**Your instructions:**
Beginning with the first line of the data below, extract each line up to and including the one containing "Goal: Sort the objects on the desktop". Copy them exactly and add nothing.

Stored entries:
____

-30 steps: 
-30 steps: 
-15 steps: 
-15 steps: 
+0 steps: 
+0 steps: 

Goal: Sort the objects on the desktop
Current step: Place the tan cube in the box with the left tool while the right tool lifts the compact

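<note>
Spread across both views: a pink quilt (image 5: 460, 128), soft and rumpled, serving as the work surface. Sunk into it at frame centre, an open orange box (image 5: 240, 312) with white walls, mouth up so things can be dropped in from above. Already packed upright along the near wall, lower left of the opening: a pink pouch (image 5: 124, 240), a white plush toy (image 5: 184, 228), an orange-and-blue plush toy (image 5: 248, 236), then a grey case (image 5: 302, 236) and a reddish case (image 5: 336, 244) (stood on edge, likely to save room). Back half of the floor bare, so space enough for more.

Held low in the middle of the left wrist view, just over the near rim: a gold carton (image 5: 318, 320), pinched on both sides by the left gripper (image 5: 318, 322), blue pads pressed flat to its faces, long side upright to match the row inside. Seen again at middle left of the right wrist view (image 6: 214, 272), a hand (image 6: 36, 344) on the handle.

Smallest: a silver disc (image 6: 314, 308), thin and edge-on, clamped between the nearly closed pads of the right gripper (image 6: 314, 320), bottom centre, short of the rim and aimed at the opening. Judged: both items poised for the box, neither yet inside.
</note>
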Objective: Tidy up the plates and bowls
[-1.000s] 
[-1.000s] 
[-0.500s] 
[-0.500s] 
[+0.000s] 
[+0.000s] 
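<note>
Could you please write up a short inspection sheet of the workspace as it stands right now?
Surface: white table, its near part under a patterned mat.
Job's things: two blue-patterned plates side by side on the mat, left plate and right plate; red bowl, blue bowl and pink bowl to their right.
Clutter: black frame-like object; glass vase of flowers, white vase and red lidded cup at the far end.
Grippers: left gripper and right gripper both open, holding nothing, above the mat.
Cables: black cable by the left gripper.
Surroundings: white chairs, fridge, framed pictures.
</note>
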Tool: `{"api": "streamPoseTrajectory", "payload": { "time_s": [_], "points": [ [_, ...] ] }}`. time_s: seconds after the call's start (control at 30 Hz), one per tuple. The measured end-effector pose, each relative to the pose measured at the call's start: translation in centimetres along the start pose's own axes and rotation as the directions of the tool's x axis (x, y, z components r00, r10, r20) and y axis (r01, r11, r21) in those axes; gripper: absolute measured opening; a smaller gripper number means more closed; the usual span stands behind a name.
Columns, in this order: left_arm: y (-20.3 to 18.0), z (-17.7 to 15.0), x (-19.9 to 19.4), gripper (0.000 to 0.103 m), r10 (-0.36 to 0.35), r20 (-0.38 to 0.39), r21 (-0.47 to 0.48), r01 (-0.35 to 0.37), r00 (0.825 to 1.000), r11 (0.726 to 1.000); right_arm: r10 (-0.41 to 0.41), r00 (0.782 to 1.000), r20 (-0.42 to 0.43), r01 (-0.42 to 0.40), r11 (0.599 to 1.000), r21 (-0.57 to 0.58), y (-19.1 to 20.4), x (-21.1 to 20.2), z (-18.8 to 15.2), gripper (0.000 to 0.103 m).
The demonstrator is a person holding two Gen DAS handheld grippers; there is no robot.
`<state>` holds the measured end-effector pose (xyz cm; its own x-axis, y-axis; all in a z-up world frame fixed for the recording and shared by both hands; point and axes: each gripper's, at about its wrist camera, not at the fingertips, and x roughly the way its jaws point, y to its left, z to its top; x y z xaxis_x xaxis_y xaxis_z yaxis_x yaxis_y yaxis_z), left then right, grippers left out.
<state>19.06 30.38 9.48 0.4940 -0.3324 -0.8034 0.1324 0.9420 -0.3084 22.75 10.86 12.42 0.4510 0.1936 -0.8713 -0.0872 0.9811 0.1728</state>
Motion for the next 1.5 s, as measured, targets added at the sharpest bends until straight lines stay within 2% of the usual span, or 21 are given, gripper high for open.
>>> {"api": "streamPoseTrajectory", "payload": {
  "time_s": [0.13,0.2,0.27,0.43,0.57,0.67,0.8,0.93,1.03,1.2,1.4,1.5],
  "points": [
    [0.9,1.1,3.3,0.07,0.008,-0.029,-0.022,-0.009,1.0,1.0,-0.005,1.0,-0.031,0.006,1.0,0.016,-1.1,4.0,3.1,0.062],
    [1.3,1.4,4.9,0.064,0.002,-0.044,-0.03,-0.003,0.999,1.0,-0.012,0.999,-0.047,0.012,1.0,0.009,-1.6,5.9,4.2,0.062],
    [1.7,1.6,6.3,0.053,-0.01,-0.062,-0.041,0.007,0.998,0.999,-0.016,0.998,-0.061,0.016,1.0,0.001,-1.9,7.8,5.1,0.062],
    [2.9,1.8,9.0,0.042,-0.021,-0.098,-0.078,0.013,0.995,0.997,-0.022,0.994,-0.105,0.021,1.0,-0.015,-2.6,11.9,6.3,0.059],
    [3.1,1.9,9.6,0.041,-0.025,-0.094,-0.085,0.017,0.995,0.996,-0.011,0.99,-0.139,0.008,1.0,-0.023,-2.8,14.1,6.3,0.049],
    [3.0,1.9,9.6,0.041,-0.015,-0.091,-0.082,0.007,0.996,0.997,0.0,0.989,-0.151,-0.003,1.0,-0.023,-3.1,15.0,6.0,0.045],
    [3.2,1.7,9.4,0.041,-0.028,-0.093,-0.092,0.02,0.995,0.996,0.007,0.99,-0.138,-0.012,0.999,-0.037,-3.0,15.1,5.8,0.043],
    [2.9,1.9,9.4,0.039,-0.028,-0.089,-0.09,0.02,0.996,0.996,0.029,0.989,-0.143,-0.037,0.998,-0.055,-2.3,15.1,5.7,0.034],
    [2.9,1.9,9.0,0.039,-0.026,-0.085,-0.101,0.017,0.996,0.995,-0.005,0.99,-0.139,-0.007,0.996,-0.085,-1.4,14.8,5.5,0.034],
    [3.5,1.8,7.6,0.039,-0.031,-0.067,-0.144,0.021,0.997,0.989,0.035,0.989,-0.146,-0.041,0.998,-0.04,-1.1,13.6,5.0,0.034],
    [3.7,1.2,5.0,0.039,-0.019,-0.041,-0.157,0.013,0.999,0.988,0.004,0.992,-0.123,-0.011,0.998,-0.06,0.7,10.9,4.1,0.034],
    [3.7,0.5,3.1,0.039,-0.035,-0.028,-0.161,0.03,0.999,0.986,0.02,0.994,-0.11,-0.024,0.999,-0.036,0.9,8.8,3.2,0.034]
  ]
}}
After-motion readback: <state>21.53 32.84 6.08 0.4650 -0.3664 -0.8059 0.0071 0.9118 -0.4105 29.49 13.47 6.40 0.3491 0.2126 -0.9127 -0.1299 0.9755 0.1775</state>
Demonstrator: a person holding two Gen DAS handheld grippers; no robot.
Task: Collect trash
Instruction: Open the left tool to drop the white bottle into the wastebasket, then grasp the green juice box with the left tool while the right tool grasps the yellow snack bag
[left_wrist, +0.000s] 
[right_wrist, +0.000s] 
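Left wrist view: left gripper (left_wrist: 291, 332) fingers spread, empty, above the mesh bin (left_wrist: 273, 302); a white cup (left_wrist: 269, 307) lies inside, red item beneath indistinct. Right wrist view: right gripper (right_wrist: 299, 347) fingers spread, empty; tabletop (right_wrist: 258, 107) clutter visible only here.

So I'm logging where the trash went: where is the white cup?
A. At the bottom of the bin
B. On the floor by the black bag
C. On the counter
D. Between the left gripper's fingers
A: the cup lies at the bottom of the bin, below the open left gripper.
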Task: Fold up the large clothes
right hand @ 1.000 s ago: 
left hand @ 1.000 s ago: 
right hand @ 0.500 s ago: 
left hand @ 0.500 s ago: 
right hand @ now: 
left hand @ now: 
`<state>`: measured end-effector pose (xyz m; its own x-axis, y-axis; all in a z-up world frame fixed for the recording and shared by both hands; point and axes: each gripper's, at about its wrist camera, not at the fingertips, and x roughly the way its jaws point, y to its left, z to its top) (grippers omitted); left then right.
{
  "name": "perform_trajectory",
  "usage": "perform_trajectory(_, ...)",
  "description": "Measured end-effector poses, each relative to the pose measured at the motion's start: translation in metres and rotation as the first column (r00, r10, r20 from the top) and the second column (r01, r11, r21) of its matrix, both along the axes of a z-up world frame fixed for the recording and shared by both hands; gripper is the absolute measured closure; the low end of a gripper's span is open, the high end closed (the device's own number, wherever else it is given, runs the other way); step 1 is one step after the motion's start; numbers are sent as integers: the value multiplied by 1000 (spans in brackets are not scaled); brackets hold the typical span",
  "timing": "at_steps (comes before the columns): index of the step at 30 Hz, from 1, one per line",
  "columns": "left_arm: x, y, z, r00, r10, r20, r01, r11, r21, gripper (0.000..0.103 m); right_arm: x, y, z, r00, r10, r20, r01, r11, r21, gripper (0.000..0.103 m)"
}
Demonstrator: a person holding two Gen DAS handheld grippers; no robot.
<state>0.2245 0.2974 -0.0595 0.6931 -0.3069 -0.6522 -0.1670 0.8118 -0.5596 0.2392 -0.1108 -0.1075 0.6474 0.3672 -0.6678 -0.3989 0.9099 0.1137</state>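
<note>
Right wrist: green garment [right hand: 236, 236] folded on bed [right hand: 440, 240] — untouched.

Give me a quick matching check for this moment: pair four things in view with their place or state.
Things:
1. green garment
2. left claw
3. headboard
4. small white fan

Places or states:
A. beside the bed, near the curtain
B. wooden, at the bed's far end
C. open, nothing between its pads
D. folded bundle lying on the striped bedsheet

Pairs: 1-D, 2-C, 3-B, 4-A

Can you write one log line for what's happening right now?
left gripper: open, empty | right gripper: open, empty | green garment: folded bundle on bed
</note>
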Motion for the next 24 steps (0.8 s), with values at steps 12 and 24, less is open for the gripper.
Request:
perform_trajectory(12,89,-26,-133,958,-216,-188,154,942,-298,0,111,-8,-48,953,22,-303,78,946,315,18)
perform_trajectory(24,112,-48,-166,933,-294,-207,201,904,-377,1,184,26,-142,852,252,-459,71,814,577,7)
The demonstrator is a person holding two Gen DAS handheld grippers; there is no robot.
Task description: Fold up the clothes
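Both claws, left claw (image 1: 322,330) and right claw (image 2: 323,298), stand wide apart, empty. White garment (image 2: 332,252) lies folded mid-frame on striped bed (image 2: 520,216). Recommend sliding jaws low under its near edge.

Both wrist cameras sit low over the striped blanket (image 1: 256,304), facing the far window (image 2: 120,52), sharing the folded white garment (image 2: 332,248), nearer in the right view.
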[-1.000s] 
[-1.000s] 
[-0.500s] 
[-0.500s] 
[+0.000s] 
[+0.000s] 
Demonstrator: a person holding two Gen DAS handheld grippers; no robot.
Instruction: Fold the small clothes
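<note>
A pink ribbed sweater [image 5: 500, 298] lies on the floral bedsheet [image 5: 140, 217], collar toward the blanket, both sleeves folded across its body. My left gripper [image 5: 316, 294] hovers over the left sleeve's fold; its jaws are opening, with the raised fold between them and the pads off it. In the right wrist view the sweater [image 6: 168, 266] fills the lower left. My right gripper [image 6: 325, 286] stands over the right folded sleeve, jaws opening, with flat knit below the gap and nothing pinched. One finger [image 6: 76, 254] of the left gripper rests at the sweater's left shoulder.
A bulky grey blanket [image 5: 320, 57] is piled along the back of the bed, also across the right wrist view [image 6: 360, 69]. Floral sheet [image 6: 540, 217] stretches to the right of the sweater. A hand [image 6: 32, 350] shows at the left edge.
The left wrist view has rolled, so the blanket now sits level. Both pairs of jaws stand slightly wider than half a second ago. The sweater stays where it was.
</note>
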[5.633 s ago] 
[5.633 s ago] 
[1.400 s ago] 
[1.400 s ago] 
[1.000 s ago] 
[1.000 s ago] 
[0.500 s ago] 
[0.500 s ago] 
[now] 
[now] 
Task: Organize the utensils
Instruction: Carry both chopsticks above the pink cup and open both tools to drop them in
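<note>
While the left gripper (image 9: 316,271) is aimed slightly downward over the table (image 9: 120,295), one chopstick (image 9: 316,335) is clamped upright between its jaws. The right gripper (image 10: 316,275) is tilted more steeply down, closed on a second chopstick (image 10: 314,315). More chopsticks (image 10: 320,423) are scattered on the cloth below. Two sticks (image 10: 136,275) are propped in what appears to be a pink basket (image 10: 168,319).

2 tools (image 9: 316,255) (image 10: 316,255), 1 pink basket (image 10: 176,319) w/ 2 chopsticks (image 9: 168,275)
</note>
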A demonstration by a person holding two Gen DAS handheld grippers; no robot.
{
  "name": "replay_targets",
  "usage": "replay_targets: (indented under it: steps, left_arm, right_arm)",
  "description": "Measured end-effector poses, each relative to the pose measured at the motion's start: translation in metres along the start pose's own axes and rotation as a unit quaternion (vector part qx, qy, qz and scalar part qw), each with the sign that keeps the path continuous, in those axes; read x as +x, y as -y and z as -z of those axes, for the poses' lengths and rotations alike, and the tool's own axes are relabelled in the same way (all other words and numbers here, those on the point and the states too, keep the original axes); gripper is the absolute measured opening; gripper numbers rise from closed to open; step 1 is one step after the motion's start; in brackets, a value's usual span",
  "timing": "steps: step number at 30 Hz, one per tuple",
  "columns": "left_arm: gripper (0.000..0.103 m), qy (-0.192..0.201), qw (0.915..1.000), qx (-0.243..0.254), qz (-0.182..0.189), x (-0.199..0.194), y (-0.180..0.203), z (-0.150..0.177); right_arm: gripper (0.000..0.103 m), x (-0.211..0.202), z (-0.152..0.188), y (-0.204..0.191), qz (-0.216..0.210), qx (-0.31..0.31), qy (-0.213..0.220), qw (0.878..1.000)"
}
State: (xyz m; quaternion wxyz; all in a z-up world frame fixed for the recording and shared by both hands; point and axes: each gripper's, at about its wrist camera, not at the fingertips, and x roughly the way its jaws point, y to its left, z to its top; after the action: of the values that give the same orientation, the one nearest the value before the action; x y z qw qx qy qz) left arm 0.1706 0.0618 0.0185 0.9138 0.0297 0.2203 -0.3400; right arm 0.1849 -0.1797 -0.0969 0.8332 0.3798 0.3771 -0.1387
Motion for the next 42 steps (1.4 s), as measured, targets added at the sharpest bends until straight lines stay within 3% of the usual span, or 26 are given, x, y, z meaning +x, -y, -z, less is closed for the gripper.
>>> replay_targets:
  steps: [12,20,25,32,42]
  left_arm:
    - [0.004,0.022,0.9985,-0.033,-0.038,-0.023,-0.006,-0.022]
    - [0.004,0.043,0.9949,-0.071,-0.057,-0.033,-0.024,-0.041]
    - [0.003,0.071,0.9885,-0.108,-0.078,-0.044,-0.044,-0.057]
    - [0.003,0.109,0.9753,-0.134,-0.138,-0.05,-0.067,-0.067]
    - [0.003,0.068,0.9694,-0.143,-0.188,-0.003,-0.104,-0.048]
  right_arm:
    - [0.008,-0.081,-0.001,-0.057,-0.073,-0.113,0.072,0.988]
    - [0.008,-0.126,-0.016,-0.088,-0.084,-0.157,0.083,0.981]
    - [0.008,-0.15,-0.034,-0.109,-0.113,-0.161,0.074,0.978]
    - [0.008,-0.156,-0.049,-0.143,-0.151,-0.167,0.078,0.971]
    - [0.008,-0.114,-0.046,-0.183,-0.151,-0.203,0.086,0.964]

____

**Your response:**
-30 steps: 
-30 steps: 
-15 steps: 
-15 steps: 
+0 steps: 
+0 steps: 

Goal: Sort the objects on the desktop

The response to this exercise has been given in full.